> WORK TASK
Reproduce all records below exactly.

> INPUT
━━━━

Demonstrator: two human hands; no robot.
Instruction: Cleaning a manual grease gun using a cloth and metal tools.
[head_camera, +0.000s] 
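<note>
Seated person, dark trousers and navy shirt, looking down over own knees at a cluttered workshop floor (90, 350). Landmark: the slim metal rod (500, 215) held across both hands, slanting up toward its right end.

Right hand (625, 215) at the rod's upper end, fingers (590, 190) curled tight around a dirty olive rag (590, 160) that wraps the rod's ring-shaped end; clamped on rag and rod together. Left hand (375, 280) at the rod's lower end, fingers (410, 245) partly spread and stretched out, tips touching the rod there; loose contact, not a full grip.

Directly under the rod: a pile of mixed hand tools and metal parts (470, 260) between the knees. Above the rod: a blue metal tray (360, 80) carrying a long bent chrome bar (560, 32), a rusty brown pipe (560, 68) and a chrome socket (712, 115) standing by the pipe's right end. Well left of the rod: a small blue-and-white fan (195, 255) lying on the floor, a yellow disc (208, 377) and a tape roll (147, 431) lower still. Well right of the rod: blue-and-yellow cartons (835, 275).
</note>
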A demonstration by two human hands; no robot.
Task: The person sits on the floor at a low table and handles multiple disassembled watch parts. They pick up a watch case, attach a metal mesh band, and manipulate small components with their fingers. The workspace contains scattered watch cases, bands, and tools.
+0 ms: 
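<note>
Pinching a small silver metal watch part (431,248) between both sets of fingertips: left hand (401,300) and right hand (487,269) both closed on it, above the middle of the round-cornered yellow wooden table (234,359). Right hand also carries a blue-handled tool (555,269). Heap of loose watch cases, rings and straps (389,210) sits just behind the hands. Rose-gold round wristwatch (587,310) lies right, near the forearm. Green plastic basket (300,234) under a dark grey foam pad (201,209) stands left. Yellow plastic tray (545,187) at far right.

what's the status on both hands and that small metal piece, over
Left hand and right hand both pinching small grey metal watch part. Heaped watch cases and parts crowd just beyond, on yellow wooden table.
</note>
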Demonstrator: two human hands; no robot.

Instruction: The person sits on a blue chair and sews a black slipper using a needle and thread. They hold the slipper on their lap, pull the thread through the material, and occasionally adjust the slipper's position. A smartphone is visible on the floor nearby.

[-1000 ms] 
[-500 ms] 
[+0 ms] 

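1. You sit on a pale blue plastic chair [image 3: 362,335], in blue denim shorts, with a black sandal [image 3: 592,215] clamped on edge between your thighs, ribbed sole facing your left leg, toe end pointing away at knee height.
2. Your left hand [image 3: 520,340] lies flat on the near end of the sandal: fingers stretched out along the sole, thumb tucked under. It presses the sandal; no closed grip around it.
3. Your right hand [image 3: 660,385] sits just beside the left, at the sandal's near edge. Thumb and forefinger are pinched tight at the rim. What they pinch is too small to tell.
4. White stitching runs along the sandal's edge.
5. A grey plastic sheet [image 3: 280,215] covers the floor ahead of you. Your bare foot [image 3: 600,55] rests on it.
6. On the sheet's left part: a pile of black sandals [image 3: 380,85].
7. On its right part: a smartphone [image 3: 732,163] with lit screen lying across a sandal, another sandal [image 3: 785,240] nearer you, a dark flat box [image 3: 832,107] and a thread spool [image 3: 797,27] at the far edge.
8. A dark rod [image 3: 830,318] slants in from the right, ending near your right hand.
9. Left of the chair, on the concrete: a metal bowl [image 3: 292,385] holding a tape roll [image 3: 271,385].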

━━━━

> OUTPUT OF THE EXERCISE
Demonstrator: two human hands; no robot.
Instruction: Cleaning a manual grease gun using a cloth and metal tools.
[head_camera, +0.000s] 
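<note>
Seated person, dark trousers and navy shirt, looking down over own knees at a cluttered workshop floor (90, 350). Landmark: the slim metal rod (500, 215) held across both hands, slanting up toward its right end.

Right hand (625, 215) at the rod's upper end, fingers (590, 190) curled tight around a dirty olive rag (590, 160) that wraps the rod's ring-shaped end; clamped on rag and rod together. Left hand (375, 280) at the rod's lower end, fingers (410, 245) partly spread and stretched out, tips touching the rod there; loose contact, not a full grip.

Directly under the rod: a pile of mixed hand tools and metal parts (470, 260) between the knees. Above the rod: a blue metal tray (360, 80) carrying a long bent chrome bar (560, 32), a rusty brown pipe (560, 68) and a chrome socket (712, 115) standing by the pipe's right end. Well left of the rod: a small blue-and-white fan (195, 255) lying on the floor, a yellow disc (208, 377) and a tape roll (147, 431) lower still. Well right of the rod: blue-and-yellow cartons (835, 275).
</note>
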A demonstration by two human hands; no robot.
Task: The person sits on the floor at a low table and handles multiple disassembled watch parts. They pick up a watch case, attach a metal mesh band, and manipulate small components with their fingers. The workspace contains scattered watch cases, bands, and tools.
+0 ms: 
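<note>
Pinching a small silver metal watch part (431,248) between both sets of fingertips: left hand (401,300) and right hand (487,269) both closed on it, above the middle of the round-cornered yellow wooden table (234,359). Right hand also carries a blue-handled tool (555,269). Heap of loose watch cases, rings and straps (389,210) sits just behind the hands. Rose-gold round wristwatch (587,310) lies right, near the forearm. Green plastic basket (300,234) under a dark grey foam pad (201,209) stands left. Yellow plastic tray (545,187) at far right.

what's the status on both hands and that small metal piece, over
Left hand and right hand both pinching small grey metal watch part. Heaped watch cases and parts crowd just beyond, on yellow wooden table.
</note>
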Demonstrator: two human hands; no robot.

Instruction: The person sits on a blue chair and sews a black slipper using a needle and thread. They hold the slipper on their lap, pull the thread through the material, and occasionally adjust the slipper's position. A smartphone is visible on the floor nearby.

[-1000 ms] 
[-500 ms] 
[+0 ms] 

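1. You sit on a pale blue plastic chair [image 3: 362,335], in blue denim shorts, with a black sandal [image 3: 592,215] clamped on edge between your thighs, ribbed sole facing your left leg, toe end pointing away at knee height.
2. Your left hand [image 3: 520,340] lies flat on the near end of the sandal: fingers stretched out along the sole, thumb tucked under. It presses the sandal; no closed grip around it.
3. Your right hand [image 3: 660,385] sits just beside the left, at the sandal's near edge. Thumb and forefinger are pinched tight at the rim. What they pinch is too small to tell.
4. White stitching runs along the sandal's edge.
5. A grey plastic sheet [image 3: 280,215] covers the floor ahead of you. Your bare foot [image 3: 600,55] rests on it.
6. On the sheet's left part: a pile of black sandals [image 3: 380,85].
7. On its right part: a smartphone [image 3: 732,163] with lit screen lying across a sandal, another sandal [image 3: 785,240] nearer you, a dark flat box [image 3: 832,107] and a thread spool [image 3: 797,27] at the far edge.
8. A dark rod [image 3: 830,318] slants in from the right, ending near your right hand.
9. Left of the chair, on the concrete: a metal bowl [image 3: 292,385] holding a tape roll [image 3: 271,385].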

The answer given above is the complete response.